Es decir, ni alguien dado de alta en la sanidad madrileña puede usarla fuera de ella, ni alguien del resto de España puede retirar sus medicamentos en la Comunidad. La ansiada tarjeta única para retirar medicamentos de la farmacia tiene un agujero en el centro del país.

Una tarjeta sanitaria que permitiera a un diabético o a una persona con ansiedad adquirir su insulina o ansiolíticos en cualquier farmacia del país era un sueño hasta que en 2012, la aprobación de un urgente Real Decreto Ley para favorecer la sostenibilidad del Sistema Nacional de Salud. Extremadura fue la primera región en desarrollarla y, en verano de 2016, sus ciudadanos podían viajar a Navarra o Canarias y retirar allí sus medicamentos con prescripción.

La iniciativa está suponiendo todo un reto para los 17 sistemas sanitarios autonómicos, algunos de los cuales incluso cuentan con diferentes diseños de tarjeta sanitaria dentro de la misma comunidad autónoma., pero en los dos últimos años ha seguido el goteo de regiones que se sumaban a la interoperabilidad, siendo las últimas en unirse Baleares y las ciudades autónomas de Ceuta y Melilla.

La incorporación de estas CCAA a la receta electrónica interoperable ha supuesto al Estado un ahorro de unos 253 millones de euros.

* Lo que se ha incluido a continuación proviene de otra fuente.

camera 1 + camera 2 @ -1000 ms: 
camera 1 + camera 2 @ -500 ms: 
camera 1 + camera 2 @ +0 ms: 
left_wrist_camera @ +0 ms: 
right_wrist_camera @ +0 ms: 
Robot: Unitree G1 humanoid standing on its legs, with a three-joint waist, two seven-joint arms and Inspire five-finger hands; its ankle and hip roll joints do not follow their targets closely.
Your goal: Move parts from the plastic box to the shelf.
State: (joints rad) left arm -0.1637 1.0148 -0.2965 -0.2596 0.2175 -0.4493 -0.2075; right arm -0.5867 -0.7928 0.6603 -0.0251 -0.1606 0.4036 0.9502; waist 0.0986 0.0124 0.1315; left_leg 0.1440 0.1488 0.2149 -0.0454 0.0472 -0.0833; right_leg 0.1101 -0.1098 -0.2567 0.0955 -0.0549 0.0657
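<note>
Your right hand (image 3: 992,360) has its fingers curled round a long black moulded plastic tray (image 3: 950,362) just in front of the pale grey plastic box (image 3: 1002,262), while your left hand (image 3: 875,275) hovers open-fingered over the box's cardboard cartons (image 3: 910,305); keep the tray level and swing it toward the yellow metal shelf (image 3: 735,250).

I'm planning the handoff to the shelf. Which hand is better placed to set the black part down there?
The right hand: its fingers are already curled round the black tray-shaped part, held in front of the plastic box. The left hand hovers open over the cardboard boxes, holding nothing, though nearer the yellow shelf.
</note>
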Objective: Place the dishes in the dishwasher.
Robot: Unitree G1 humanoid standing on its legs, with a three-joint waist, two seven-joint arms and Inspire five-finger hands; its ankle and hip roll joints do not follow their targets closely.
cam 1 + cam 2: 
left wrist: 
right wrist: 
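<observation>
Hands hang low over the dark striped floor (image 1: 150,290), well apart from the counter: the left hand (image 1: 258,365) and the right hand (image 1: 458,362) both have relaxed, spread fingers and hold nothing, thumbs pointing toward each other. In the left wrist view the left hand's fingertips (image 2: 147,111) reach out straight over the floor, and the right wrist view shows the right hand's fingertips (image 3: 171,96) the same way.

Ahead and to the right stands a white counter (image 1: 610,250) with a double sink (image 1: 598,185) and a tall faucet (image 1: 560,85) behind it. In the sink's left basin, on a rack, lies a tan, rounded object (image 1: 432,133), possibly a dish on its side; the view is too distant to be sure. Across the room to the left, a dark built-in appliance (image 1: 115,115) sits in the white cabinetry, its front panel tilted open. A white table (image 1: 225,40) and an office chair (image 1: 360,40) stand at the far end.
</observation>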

Sobre el papel, el plazo máximo para ejecutar el Real Decreto era el 5 de octubre de 2018, pero a día de hoy sigue faltando la pieza central, el Servicio Madrileño de Salud.

"Técnicamente estamos preparados desde hace casi dos meses", explican a Teknautas fuentes de la Consejería de Sanidad madrileña. "Ahora estamos con el calendario que nos está fijando el ministerio, haciendo pruebas con todas las comunidades autónomas y en cuanto Sanidad diga que ya nos podemos integrar, lo haremos".

Técnicamente estamos preparados desde hace casi dos meses, cuando Sanidad diga que nos podemos integrar, lo haremos

Desde la consejería no se atreven tampoco a anunciar una fecha tentativa, dado que la pelota está en el tejado del ministerio, aunque aseguran que "seguro, sin duda" se producirá a lo largo de este año.

Además de Madrid, los únicos que están de momento fuera de la interoperabilidad son los trabajadores del estado, funcionarios, personal de justicia o de las Fuerzas Armadas que están con mutualidades como Muface, Mugeju o Isfas. Estas esperan abandonar la receta de papel e incorporarse a la interoperable a lo largo del año 2020.